Satu Kata untuk Kita

631 82 22
                                    

"Maafkan aku. Maafkan aku. Jika saja perasaan ini tak terjalin diantara kita, kau mungkin tak akan menderita.

Maafkan aku..."

"Ini bukan salahmu. Ini bukan salah siapapun.

Disini, di dalam hatiku, masih tersimpan rapih semua perasaan untukmu.

Aku masih sangat menyayangimu."

Unrequited
Suasana ruang makan tampak hening. Satu-satunya yang terdengar hanya dentingan sendok dan garpu yang bersentuhan dengan piring keramik. Hanya ada empat orang yang duduk disana. Park Siwon, Park Yesung, Park Chanyeol dan Park Chae Young aka Rose. Tak satupun dari mereka berempat yang tampak akan memulai pembicaraan kecil. Lagipula memang inilah biasa yang terjadi setiap mereka sarapan pagi bersama. Membiarkan keheningan menyelimuti ruangan itu.

Jongin dan Baekhyun hanya berdiri di ambang ruang makan. Baekhyun sudah berkali-kali melirik jam tangannya dengan gelisah. Lalu menatap lurus ke koridor yang tetap kosong. Orang yang ia tunggu tetap tak menunjukkan dirinya.

Sadar akan kegelisahan Baekhyun, pemuda berkulit gelap disampingnya meliriknya risih. "Apa kau tidak bisa tenang sebentar, Baek?"

"Kenapa Sehunniee masih belum ke ruang makan?"

Jongin ikut melirik ke arah koridor. Perlahan ia menghela nafas saat ia mengingat e-mail dari Sehun yang ia terima nyaris tengah malam tadi. sehun meminta jongin menemaninya berkeliling hari ini. Tapi sang pengirim e-mail bahkan belum kelihatan sama sekali. Bisa saja jongin mendatangi kamarnya, tapi rasanya ia enggan melakukannya. Ketika pagi tadi ia mendapati chanyeol dalam keadaan tidak baik, ia mengira sesuatu mungkin terjadi semalam diantara mereka berdua.

Seketika baekhyun berubah sumringah. "Sehunniiee!" panggilnya saat melihat sehun sudah berjalan di koridor dengan mengenakkan kemeja putih ditutupi jaket biru dan celana panjang berwarna senada. Jelas ia tampak sangat rapi pagi ini.

"Rapi sekali?" tanya Baekhyun saat sehun sampai dihadapannya.

sehun tak menjawab. Ia hanya tersenyum kecil dan melewati mereka berdua begitu saja. Langkahnya dengan tenang masuk ke ruang makan. Sadar tengah menjadi pusat perhatian, sehun tetap berjalan maju dengan wajah datar. Bahkan ia tak menyapa siapapun. Lalu menarik kursi yang agak jauh dari keluarganya. Buru-buru seorang maid membawakan sarapan untuk sehun.

Hening…

"Sehun," Suara Siwon terdengar dingin, "mana etikamu saat muncul di ruang makan?"
Sehun yang tadi ingin menyentuh roti panggang di piringnya langsung terdiam. Diliriknya sang ayah datar. "Selamat pagi, Appa, Eomma, Chan hyung dan Rose sii." Singkat. Lalu ia kembali memotong roti panggang di piring dan memakannya.

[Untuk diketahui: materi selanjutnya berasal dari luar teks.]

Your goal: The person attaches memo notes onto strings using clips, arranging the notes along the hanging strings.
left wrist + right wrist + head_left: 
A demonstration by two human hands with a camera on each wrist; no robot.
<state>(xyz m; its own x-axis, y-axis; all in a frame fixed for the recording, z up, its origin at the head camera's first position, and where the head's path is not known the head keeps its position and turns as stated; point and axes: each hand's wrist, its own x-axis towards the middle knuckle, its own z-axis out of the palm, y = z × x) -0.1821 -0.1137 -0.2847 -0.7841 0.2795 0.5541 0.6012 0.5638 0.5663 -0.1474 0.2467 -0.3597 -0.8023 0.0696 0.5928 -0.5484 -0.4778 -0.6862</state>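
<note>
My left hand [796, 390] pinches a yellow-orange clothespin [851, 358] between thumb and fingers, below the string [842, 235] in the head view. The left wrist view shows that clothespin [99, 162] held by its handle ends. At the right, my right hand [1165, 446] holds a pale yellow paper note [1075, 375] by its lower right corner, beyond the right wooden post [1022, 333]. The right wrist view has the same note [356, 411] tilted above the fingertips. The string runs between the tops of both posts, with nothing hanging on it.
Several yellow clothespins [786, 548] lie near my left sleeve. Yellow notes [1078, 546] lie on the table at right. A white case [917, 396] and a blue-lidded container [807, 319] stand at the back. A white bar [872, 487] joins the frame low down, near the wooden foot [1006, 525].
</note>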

Sebersit tatapan aneh tampak di kedua manik emas milik Yesung. Ia menyudahi sarapannya dan memandangi wajah putra bungsungnya lebih teliti. "Hunnie, apa kau tidak tidur semalam? Hunnie tampak kelelahan dan telat sarapan."

"Tidak apa-apa, Eomma. Aku baik-baik saja."

"Kau yakin?" Yesung menyipitkan matanya. Ia membesarkan putranya selama empat belas tahun dan ia tahu kapan sehun berbohong. Seperti saat ini. Ia tahu sehun berbohong dengan mengatakan ia baik-baik saja.

sehun yang ia kenal sebelum pergi ke Amerika adalah anak yang sangat baik dan beretika. Dalam kondisi seburuk apapun ia akan selalu menunjukan etika baik dihadapan semua orang. Tapi kali ini tidak. Sehun mengacuhkan keluarganya. Tidak menyapa mereka.

Yesung tahu ada yang terjadi kepadanya.
Tapi karena Sehun tak ingin mengungkitnya, sang Ibu hanya tersenyum lirih. "Hari ini hari minggu. Apa Hunnie ada rencana?" tanyanya lembut.